Four captive parrots have demonstrated a striking level of lateral thinking by constructing tools to retrieve food placed out of their reach.

Parrots have proved they are clever as well as pretty after using their creative bird brains to make tools from unfamiliar materials.

The Goffin's cockatoo, a native of Indonesia, is not known to use tools in the wild or to have evolved the ability to build nests from twigs.

Yet four captive birds demonstrated a striking level of lateral thinking by constructing tools to retrieve food placed out of their reach.

The hand-raised parrots, Figaro, Dolittle, Kiwi and Pipin, had to fashion a tool at least 6cm long that could be poked through a hole to dislodge a tasty piece of cashew nut.

Four materials that had to be manipulated in different ways were offered to the birds. Only one, a block of larch wood, was familiar to them. The others were leafy beech twigs, cardboard and a lump of natural beeswax.

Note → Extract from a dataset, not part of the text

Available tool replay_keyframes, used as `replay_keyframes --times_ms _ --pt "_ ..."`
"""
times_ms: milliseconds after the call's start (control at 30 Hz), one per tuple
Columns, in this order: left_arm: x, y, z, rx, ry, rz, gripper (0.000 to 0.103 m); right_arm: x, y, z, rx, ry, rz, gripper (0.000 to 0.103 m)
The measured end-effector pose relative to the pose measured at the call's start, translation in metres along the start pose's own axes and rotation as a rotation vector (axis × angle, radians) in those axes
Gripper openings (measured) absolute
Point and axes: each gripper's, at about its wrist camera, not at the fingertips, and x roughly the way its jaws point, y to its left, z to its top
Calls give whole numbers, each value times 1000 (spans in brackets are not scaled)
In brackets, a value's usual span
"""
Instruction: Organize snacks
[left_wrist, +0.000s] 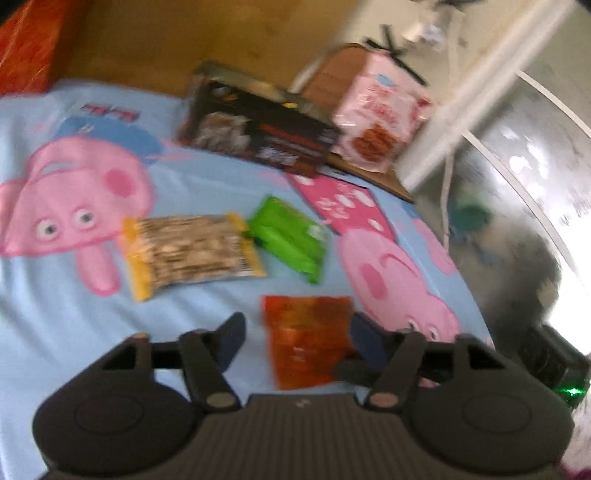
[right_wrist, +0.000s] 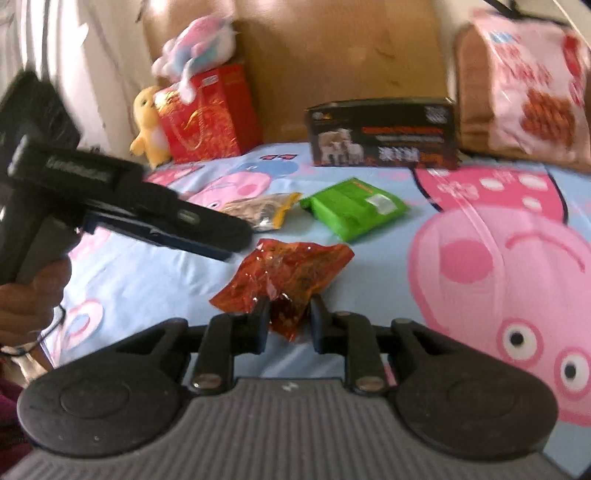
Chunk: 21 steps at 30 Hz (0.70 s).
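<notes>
Snacks lie on a light-blue cartoon-pig sheet (right_wrist: 147, 273). An orange-red snack packet (right_wrist: 284, 273) lies nearest; my right gripper (right_wrist: 286, 317) has its fingers either side of the packet's near corner, narrowly apart, and grip is unclear. In the left wrist view the same packet (left_wrist: 306, 339) lies between the wide-open fingers of my left gripper (left_wrist: 295, 332), which hovers over it. A yellow-edged nut packet (left_wrist: 192, 251), a green packet (left_wrist: 291, 240), a black box (left_wrist: 258, 133) and a pink snack bag (left_wrist: 380, 118) lie farther back. The left gripper also shows in the right wrist view (right_wrist: 221, 236).
A red gift bag (right_wrist: 207, 114), a yellow plush toy (right_wrist: 147, 125) and a pastel plush (right_wrist: 199, 40) stand at the back left against the wooden headboard (right_wrist: 332, 48). A brown cushion (right_wrist: 472, 81) backs the pink bag. The bed's right edge drops to a shiny floor (left_wrist: 517, 166).
</notes>
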Motion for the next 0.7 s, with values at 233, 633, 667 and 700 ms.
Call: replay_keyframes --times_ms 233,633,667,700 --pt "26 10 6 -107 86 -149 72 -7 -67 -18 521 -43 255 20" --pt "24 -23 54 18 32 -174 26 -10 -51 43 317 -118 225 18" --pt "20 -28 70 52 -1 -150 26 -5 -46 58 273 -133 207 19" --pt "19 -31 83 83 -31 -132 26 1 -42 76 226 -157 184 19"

Astonished researchers watched as the parrots tore off splinters of larch wood, trimmed twigs, and cut out appropriately sized pieces of cardboard which they used to obtain the food.

The only material none of them had any luck with was the beeswax.

Dr Alice Auersperg, who led the team at the University of Veterinary Medicine in Vienna, said: "To us, the tools made from cardboard were the most interesting ones, as this material was not pre-structured and required the birds to shape their tools more actively.

"They succeeded by placing a large number of parallel bite marks along the edge of the material like a hole punch, using their curved upper beak to cut the elongated piece out of the cardboard block after reaching a certain length."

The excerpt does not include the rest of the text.